Em 4 de maio, uma equipe de cientistas chineses liderada pelo professor Duan Feng, da Universidade de Nankai, conduziu o primeiro experimento bem-sucedido do mundo para conectar uma interface de intervenção cérebro-computador (BCI) ao cérebro de um macaco não humano. Antes disso, experimentos semelhantes foram realizados por cientistas em ovelhas.

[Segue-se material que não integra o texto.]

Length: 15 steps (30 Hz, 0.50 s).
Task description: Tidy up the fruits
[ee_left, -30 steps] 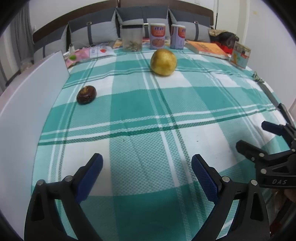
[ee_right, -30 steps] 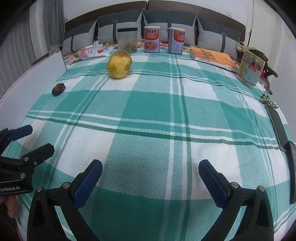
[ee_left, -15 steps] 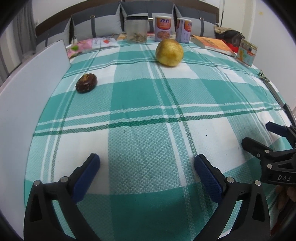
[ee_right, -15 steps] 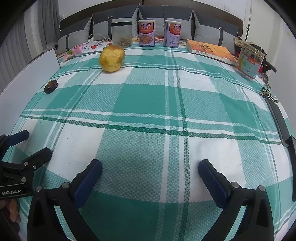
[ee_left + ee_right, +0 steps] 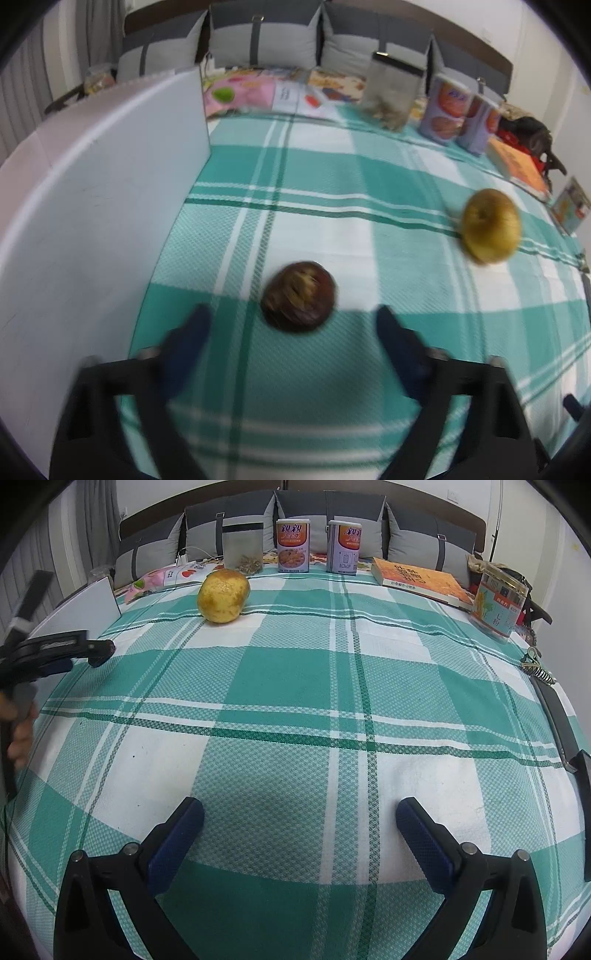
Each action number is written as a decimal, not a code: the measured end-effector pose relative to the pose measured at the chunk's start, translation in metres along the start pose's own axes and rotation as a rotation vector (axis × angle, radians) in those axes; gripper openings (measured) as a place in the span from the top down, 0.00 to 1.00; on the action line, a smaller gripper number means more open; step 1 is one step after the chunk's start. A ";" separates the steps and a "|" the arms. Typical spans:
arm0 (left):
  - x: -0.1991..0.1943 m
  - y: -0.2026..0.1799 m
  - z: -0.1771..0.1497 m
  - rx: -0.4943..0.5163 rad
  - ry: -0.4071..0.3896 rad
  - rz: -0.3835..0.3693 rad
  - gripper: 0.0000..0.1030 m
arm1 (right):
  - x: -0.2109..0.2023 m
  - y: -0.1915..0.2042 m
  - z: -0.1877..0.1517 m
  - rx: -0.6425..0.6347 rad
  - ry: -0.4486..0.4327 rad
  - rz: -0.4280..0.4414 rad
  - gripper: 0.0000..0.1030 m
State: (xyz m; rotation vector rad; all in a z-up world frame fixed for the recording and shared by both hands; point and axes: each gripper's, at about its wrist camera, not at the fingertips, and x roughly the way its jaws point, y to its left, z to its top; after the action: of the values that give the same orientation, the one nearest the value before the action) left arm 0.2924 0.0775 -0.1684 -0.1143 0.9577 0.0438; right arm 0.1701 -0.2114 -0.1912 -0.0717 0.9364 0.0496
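A small dark brown fruit (image 5: 299,302) lies on the green checked cloth, just ahead of my open left gripper (image 5: 293,328), centred between its blue pads and apart from them. A yellow pear-like fruit (image 5: 491,226) sits further right; it also shows in the right wrist view (image 5: 223,595) at the far left. My right gripper (image 5: 300,821) is open and empty over the near part of the cloth. The left gripper shows from the side in the right wrist view (image 5: 70,650), and the dark fruit is hidden there.
A white board (image 5: 92,206) stands along the left edge. At the back stand a clear jar (image 5: 243,548), two cans (image 5: 292,545), a book (image 5: 421,579), a printed tin (image 5: 500,602) and snack packets (image 5: 170,576). A dark strap (image 5: 561,723) lies at the right edge.
My left gripper has moved forward and left up to the dark fruit, which now lies just ahead of its open pads. The right gripper has stayed nearly still.
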 end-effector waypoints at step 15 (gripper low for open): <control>-0.059 -0.032 -0.041 0.155 -0.042 -0.110 0.58 | 0.000 0.000 0.000 0.001 0.000 0.001 0.00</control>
State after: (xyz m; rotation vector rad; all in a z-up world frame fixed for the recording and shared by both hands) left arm 0.2280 0.0418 -0.1416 -0.0231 0.9077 -0.1290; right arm 0.1703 -0.2116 -0.1912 -0.0708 0.9364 0.0502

Fonte da imagem: news.nankai.edu.cn
O experimento também envolveu especialistas do Hospital Geral do Exército Popular de Libertação da China e da empresa médica Shanghai HeartCare Medical Technology Co. Durante a operação, os cientistas, por meio de cirurgia minimamente invasiva sem craniotomia (trepanação do crânio), passaram sensores pelos vasos do cérebro e pelo seio sagital, chegando ao córtex motor do cérebro do macaco. Isso permitiu a identificação e coleta de sinais de eletroencefalograma (EEG), permitindo que o animal controlasse ativamente o braço robótico.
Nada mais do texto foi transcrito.